:: Task ::
Without the pictures, repeat the listing character for character.

++++ Exercise data ++++

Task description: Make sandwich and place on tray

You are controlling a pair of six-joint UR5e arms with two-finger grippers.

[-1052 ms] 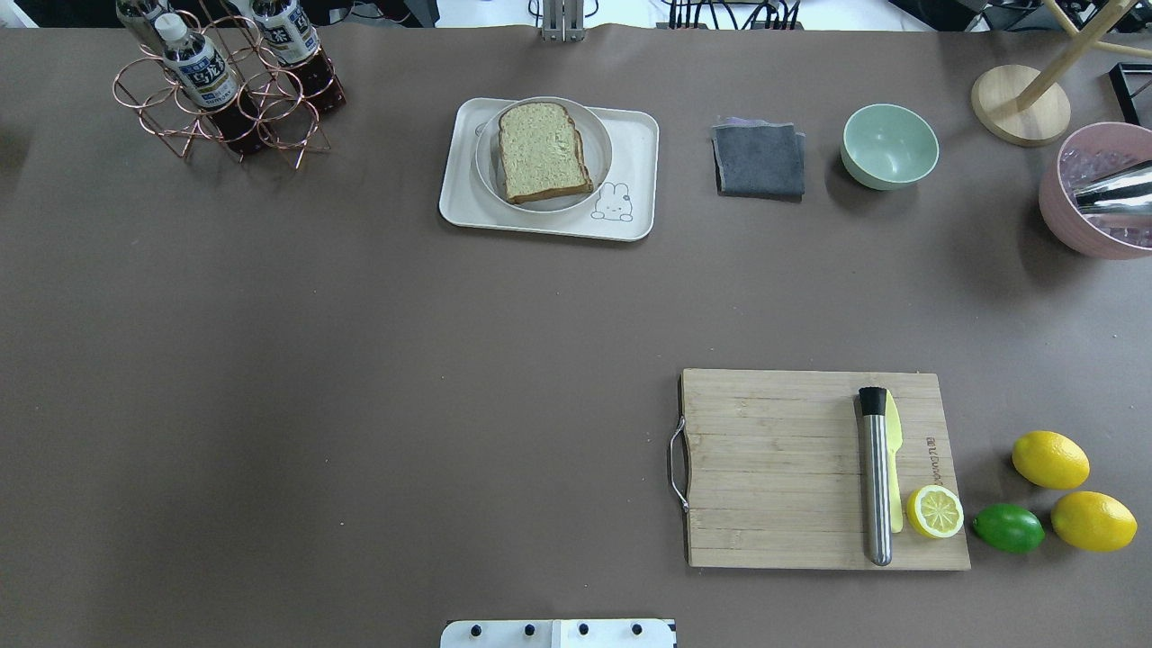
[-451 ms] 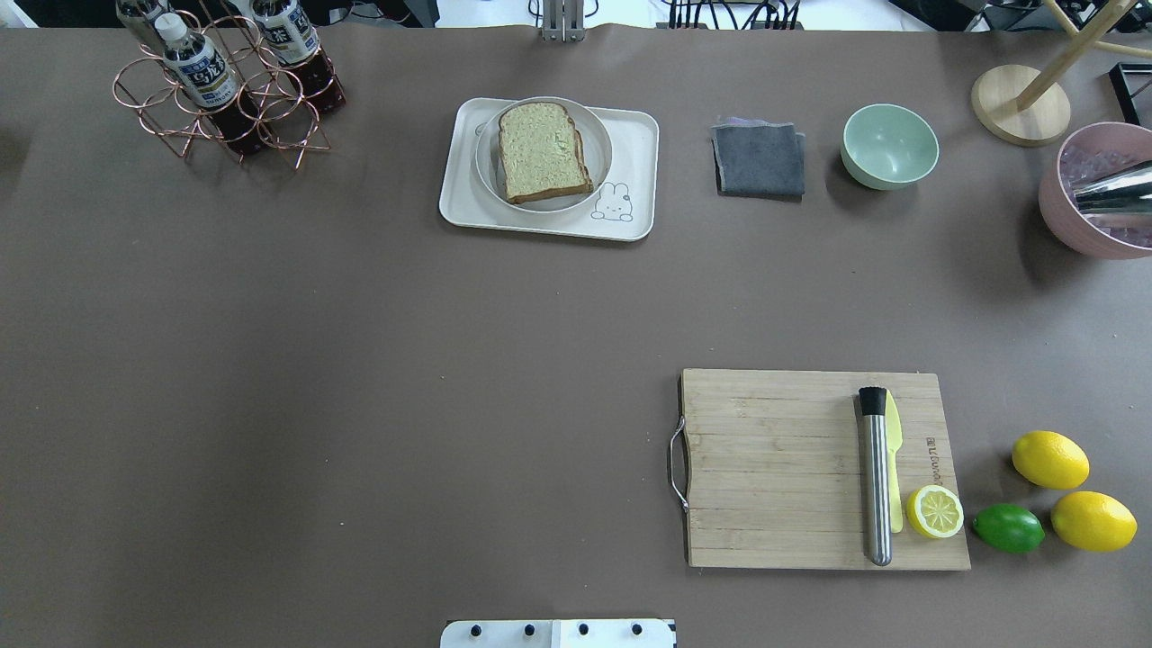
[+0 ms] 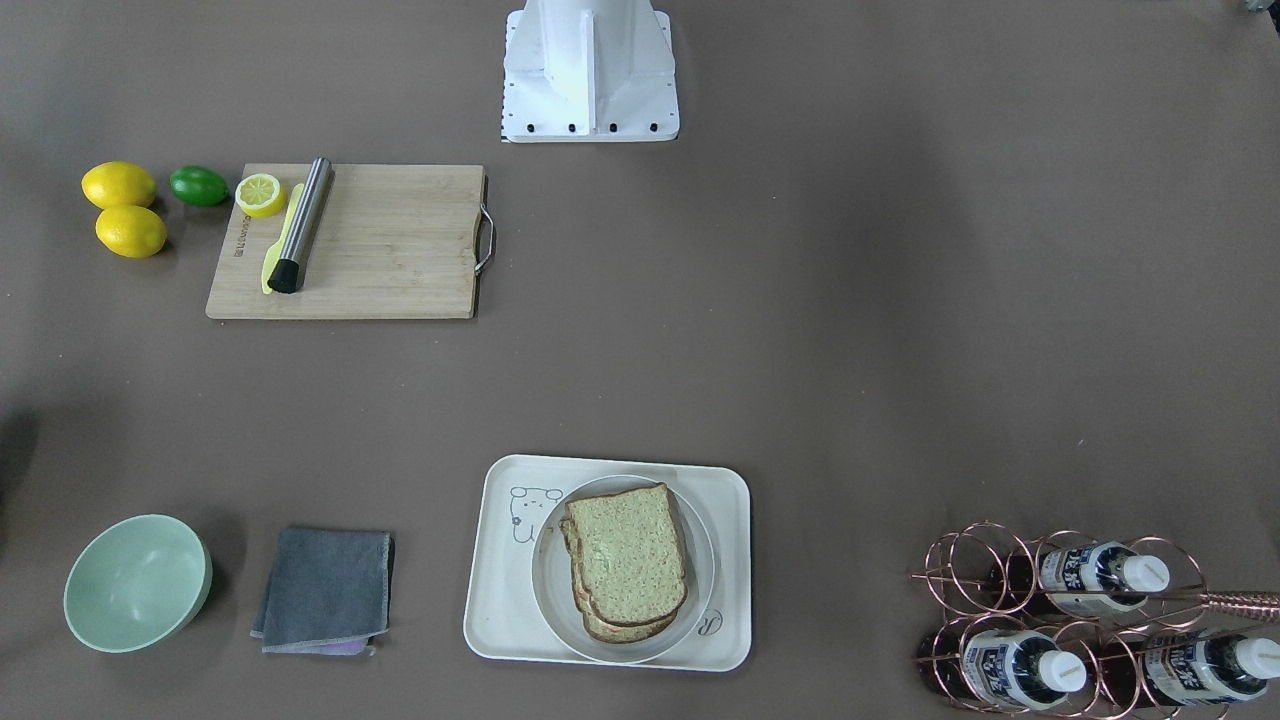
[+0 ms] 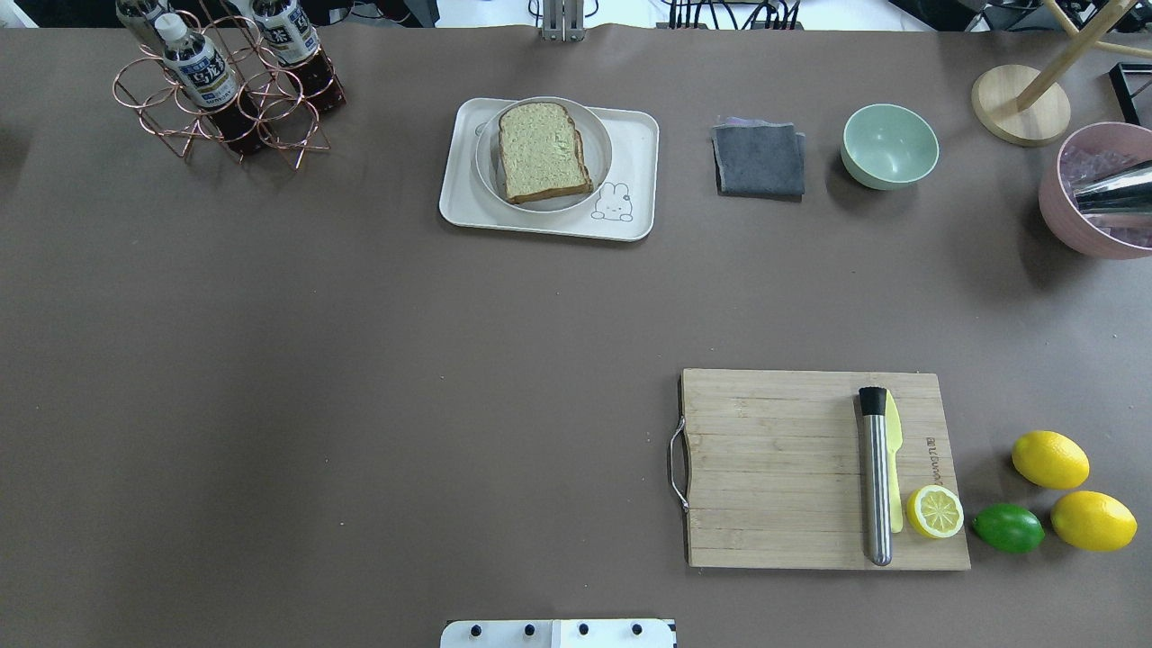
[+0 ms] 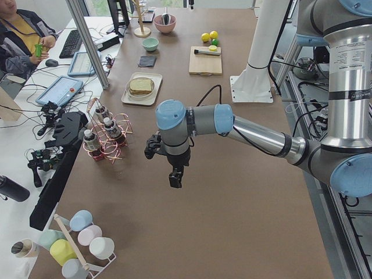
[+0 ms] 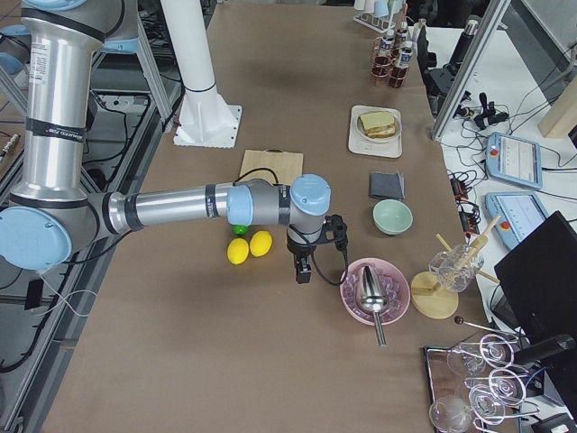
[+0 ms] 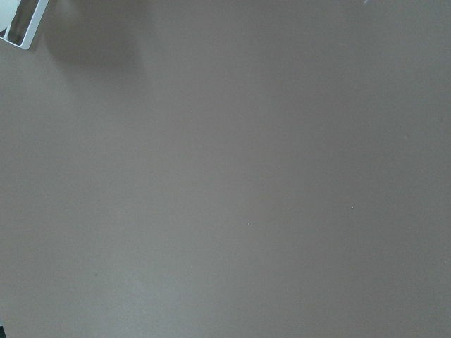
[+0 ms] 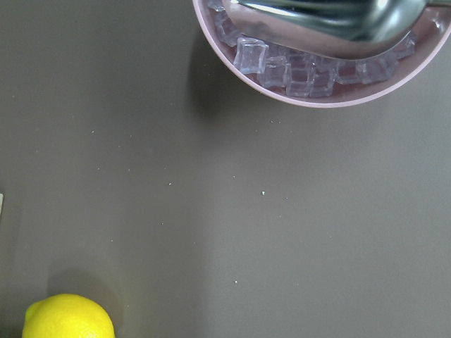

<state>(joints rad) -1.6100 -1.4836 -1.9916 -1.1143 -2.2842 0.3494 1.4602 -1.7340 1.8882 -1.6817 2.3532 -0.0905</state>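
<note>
Overhead exterior shows the sandwich (image 4: pixel 543 151), probably soft, light and best pinched across its crusts, on a plate (image 4: pixel 599 142) on the tray (image 4: pixel 639 155), well apart from the left gripper (image 5: pixel 175 179) and right gripper (image 6: pixel 304 271), whose jaw state cannot be told.

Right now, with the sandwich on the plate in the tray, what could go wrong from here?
The slices of the sandwich sit staggered in the front-facing view; a nudge to the plate or tray might slide the top one off.
The right gripper hangs close to the pink bowl of ice; a careless swing could clip it.
The left gripper hangs near the bottle rack, the same hazard.
</note>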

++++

:: Output below ::
Task description: Make sandwich and place on tray

You are controlling a pair of six-joint UR5e arms with two-finger grippers.

[-1052 ms] 
[-451 ms] 
[+0 ms] 
[+0 ms] 
[+0 ms] 
[+0 ms] 
[+0 ms] 
[+0 ms] 

<state>(joints rad) -1.6100 -1.4836 -1.9916 -1.1143 -2.2842 0.3494 1.4602 -1.7340 1.8882 -1.6817 2.3532 -0.0905</state>
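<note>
Overhead exterior shows the sandwich (image 4: pixel 543 151), probably soft, light and best pinched across its crusts, on a plate (image 4: pixel 599 142) on the tray (image 4: pixel 639 155), well apart from the left gripper (image 5: pixel 175 179) and right gripper (image 6: pixel 304 271), whose jaw state cannot be told.

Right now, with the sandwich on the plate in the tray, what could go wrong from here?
The slices of the sandwich sit staggered in the front-facing view; a nudge to the plate or tray might slide the top one off.
The right gripper hangs close to the pink bowl of ice; a careless swing could clip it.
The left gripper hangs near the bottle rack, the same hazard.
</note>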

Whatever the exercise asked has now been answered.